A poesia musicada de Cícero, que lança o CD 'A Cidade'

Pela primeira vez por uma grande gravadora, o cantor e compositor carioca está no quarto álbum

20/12/2017 - 11:22 - Atualizado em 20/12/2017 - 11:34

O compositor conta que começou musicando seus poemas (Foto: Eduardo Magalhães/Dvulgação)

Cícero Rosa Lins não tem apenas nome de poeta. Ele é. E sua poesia é tão ritmada que virou música. São quatro álbuns já. O primeiro deles, "Canções de Apartamento" (2011), foi produzido e gravado pelo artista, que tocou todos os instrumentos e colocou as músicas para download gratuito na internet. 

Ele já era conhecido da cena independente, mas como letrista e vocalista da banda Alice, que durou de 2003 a 2008. "Canções de Apartamento" foi seu primeiro e bem-sucedido voo solo, que conquistou dois prêmios Multishow de Música Brasileira em 2012, nas categorias Música Compartilhada (pelo disco) e Versão do Ano (pela sua versão da canção "Conversa de Botas Batidas", do Los Hermanos), e um Prêmio Contigo MPB FM de Melhor Álbum Independente. 

Depois, vieram mais dois álbuns, também independentes: "Sábado" (2013) e "A Praia" (2015), seguidos de turnês pelo Brasil e Europa.
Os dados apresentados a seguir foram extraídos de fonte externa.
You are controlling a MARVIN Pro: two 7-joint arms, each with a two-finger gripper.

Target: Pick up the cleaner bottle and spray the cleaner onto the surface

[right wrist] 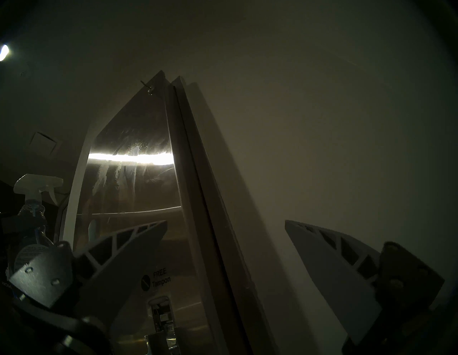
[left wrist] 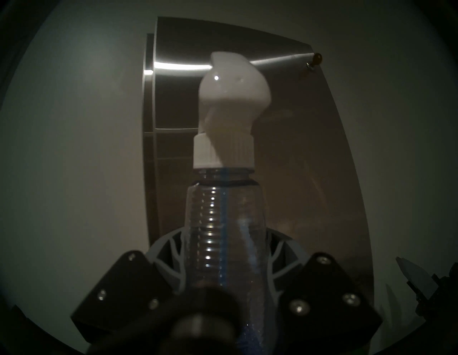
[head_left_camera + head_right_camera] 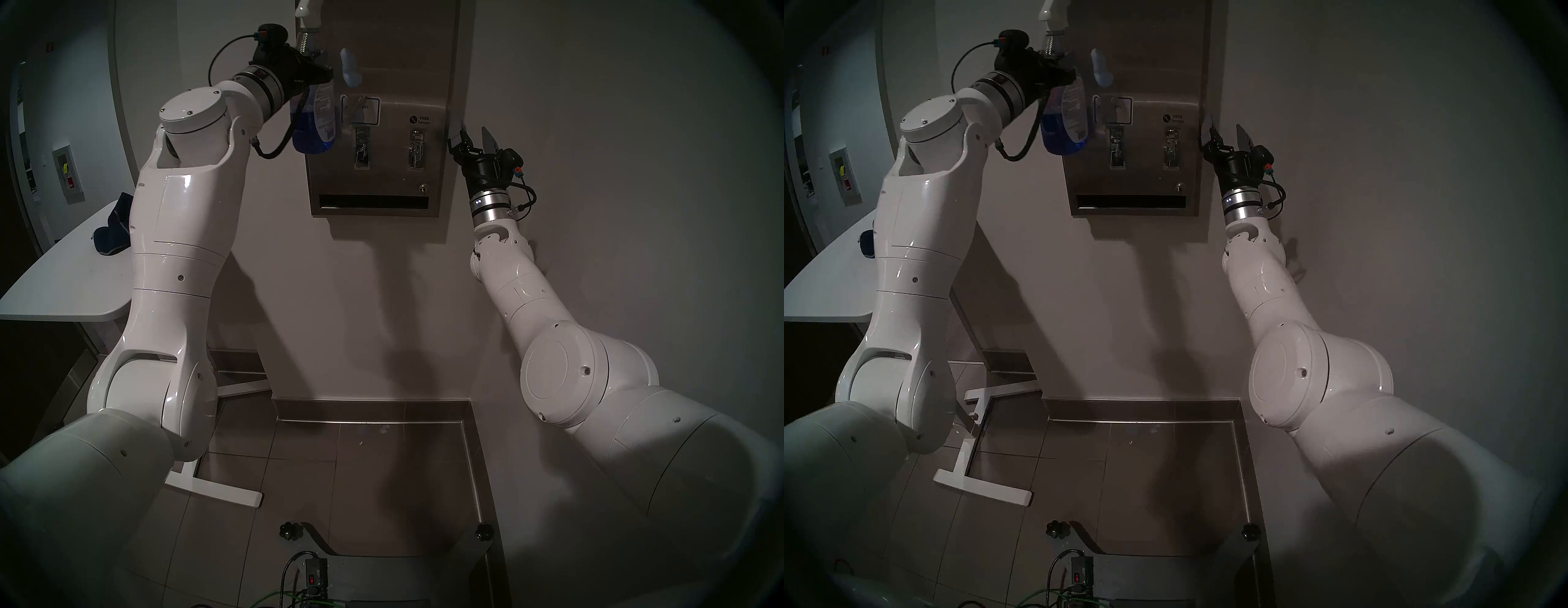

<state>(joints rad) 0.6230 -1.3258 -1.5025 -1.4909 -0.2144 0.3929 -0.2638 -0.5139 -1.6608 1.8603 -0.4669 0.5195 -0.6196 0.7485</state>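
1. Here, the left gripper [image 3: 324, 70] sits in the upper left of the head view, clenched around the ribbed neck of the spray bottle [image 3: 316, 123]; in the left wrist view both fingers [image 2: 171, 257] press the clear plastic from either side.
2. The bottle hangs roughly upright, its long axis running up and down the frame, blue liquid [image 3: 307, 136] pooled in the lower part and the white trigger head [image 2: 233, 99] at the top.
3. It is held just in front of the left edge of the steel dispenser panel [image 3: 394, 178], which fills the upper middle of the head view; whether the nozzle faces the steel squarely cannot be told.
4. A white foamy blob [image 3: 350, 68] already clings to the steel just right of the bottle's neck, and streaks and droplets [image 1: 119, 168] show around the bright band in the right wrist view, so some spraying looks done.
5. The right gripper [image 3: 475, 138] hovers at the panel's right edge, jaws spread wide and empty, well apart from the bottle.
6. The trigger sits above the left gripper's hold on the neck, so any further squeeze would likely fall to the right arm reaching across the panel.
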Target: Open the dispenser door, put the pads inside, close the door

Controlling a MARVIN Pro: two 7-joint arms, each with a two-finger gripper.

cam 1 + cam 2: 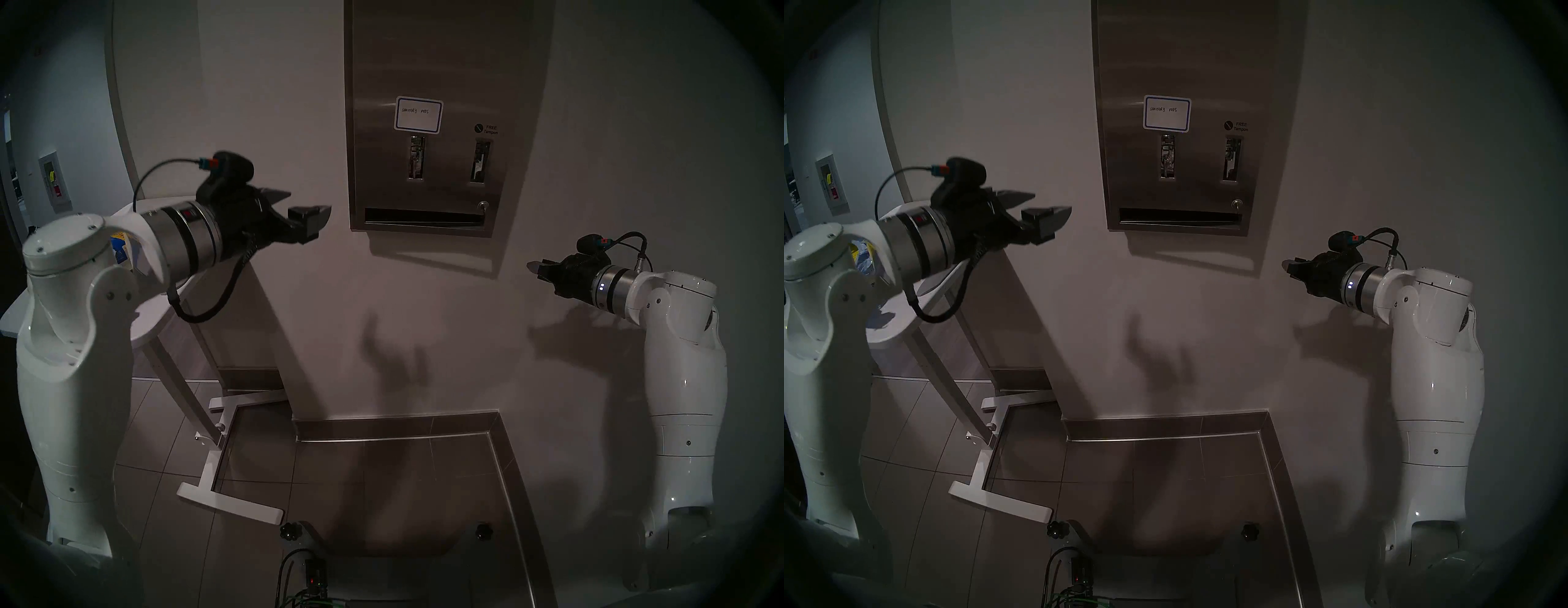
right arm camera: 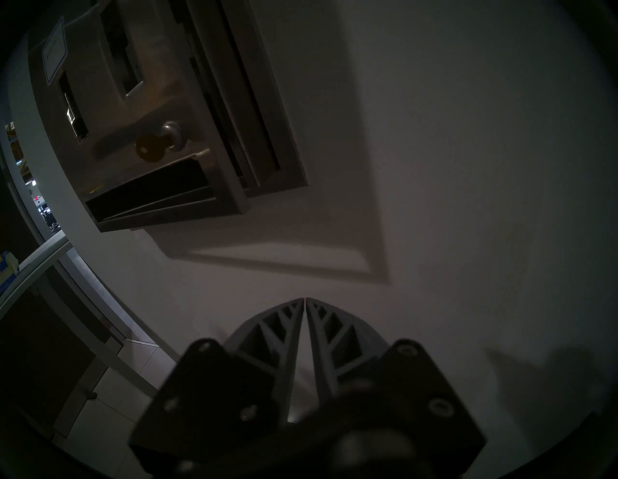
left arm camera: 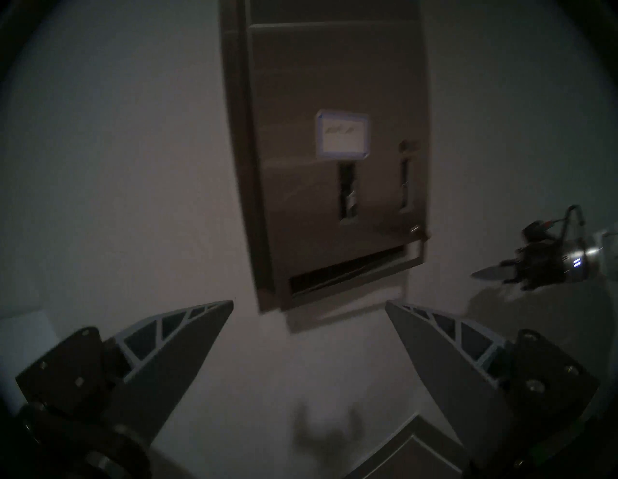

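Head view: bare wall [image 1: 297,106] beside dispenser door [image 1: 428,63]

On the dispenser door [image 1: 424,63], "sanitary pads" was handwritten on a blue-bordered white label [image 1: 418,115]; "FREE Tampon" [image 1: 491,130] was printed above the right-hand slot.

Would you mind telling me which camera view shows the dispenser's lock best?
The right wrist view: the lock is large there, and a key is seen in it. Both head views show only a small round knob above the bottom slot; the left wrist view shows a blurred glint.
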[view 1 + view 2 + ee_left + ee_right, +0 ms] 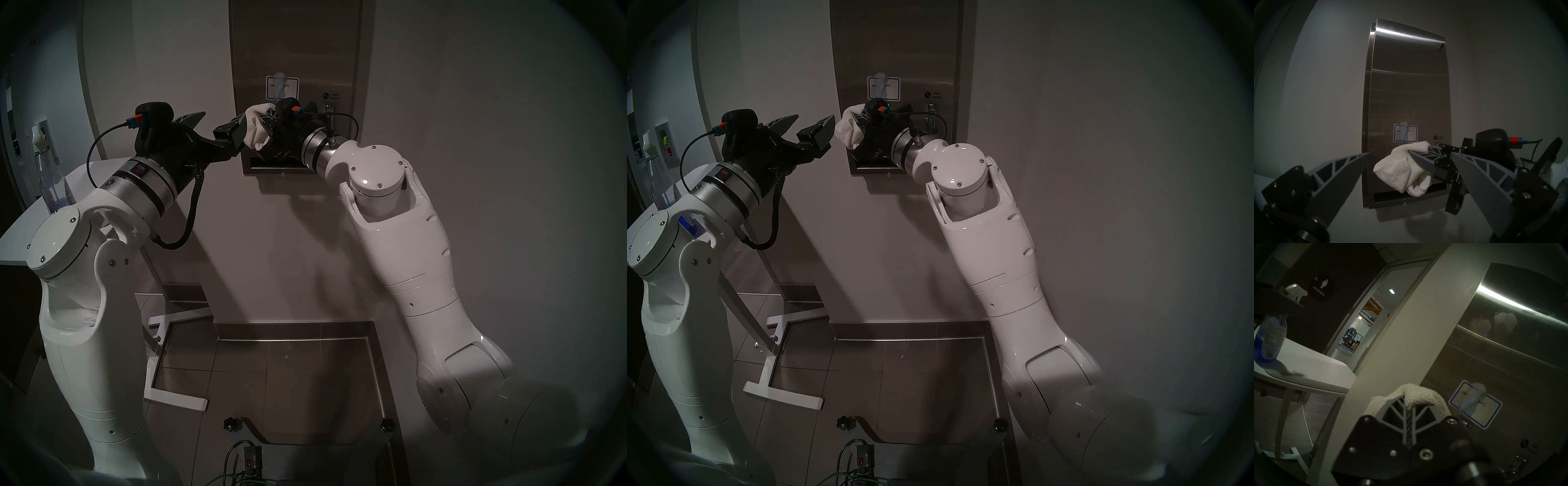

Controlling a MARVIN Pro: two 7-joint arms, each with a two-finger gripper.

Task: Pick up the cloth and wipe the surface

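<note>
The off-white waffle cloth (pixel 258 130) (pixel 1400 169) is bunched in my right gripper (pixel 266 117) (pixel 1407 405), which is shut on it. It hangs in front of the lower left of the surface, the tall brushed-steel dispenser front (pixel 305 51) (pixel 1407 93). There it lies just below the blue-bordered label (pixel 1413 134) and above the dark slot (pixel 1390 195). A whitish smear (pixel 1403 132) covers part of the label. Whether the cloth touches the steel I cannot tell. My left gripper (pixel 220 122) (pixel 815 124) is open and holds nothing, just left of the cloth and pointing at the dispenser.
A white table (pixel 20 230) (pixel 1313 368) stands at the left with a clear spray bottle (pixel 51 183) (pixel 1270 339) on it. Grey wall (pixel 475 135) surrounds the dispenser. An open doorway (pixel 1362 324) lies beyond the table. Below is tiled floor (pixel 288 373) with the table's white feet (pixel 176 397).
</note>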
Já tocou cinco vezes somente em Portugal, onde se deu bem com o público ávido por novidades e por música brasileira. 

Por aqui, há blogs e sites que o comparam a grandes nomes da MPB, como Caetano Veloso, Milton Nascimento e Tom Jobim. Apesar de fazer referências à bossa nova e à Tropicália em suas composições, Cícero, aos 31 anos, busca um caminho próprio, voltado ao pop. “Parto de algo reconhecível e viajo para outras linguagens”, diz. 

Agora, pela primeira vez, o músico põe no mercado um disco por uma grande gravadora, a Sony Music, que acaba de lançar "Cícero & Albatroz", com dez canções próprias, incluindo o single "A Cidade", que fez em parceria com o produtor norte-americano Victor Rice, nome conhecido da 'dub music'.

“Eu trabalhei com o Rice no disco anterior, "A Praia". Na época, em 2015, ele tinha me mandado uma base instrumental, um 'ska', que acabei não usando. Eu trabalhei nela depois e virou "A Cidade". Tem uma pegada de 'trip hop' também”, conta Cícero, que lançou a nova música como 'single' e com clipe na internet. 

Clipe cinematográfico

Postado no final de novembro, o clipe de "A Cidade" está com quase meio milhão de visualizações e vem arrancando elogios pela sua linguagem de cinema. É como um curta-metragem todo em plano-sequência (sem cortes), tendo como pano de fundo as reformas das leis trabalhistas e da previdência. 

Dirigido por Artur Miranda, o clipe começa com Cícero deitado no asfalto, em frente ao prédio do Ministério do Trabalho, no Rio de Janeiro. “Eu tive essa ideia e contei para o Eduardo Magalhães, que fez a direção criativa do clipe. Viramos um carro na frente do Ministério do Trabalho, no Rio, comigo deitado no chão. Quem já viu o prédio vai reconhecê-lo. Aquele local tem sido palco de diversos protestos por causa das reformas. Quis mostrar minha cidade de um jeito diferente, de maneira mais crítica mas sem ser panfletária”.

Veja o clipe de "A Cidade":

Ano sabático

Nascido e crescido no subúrbio de Santa Cruz, Zona Oeste do Rio, o músico se chama Cícero em homenagem ao escritor Antônio Cícero. Seus pais são advogados, e o Direito foi um caminho natural para ele, que montou a banda Alice durante a faculdade. “Gravamos dois discos, um em 2003 e outro em 2005. Alice acabou quando me formei, em 2008”, lembra o músico.

Cícero fazia estágio na Defensoria Pública do Rio quando decidiu largar tudo e passar um tempo no exterior. “Fiquei um ano em Nova Iorque (EUA). Voltei com equipamentos, instrumentos e ideias”, lembra Cícero, que passou um ano compondo e gravando em casa. O material resultou no premiado disco "Canções de Apartamento". 

A turnê do novo disco, "Cícero & Albatroz", está marcada para começar em 13 de janeiro, no Rio, e dia 30 de janeiro, no Cine Joia, em São Paulo.